→ **TASK**:
Write every line below out again, exactly as given, but leave out the pictures.

→ **EXERCISE DATA**:
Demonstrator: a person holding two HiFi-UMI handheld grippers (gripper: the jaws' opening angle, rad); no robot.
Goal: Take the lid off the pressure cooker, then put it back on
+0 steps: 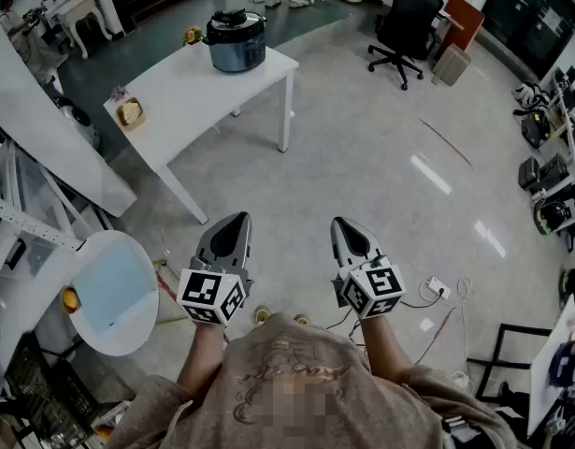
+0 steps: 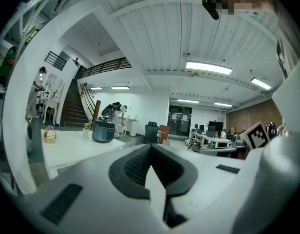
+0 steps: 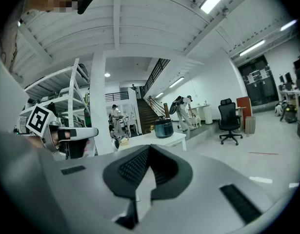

→ **RESPONSE BOX**:
Demonstrator: a person holding two HiFi-UMI handheld grippers (gripper: the jaws' opening angle, rad); no robot.
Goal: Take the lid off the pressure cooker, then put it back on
+0 steps: 
+0 steps: 
+0 steps: 

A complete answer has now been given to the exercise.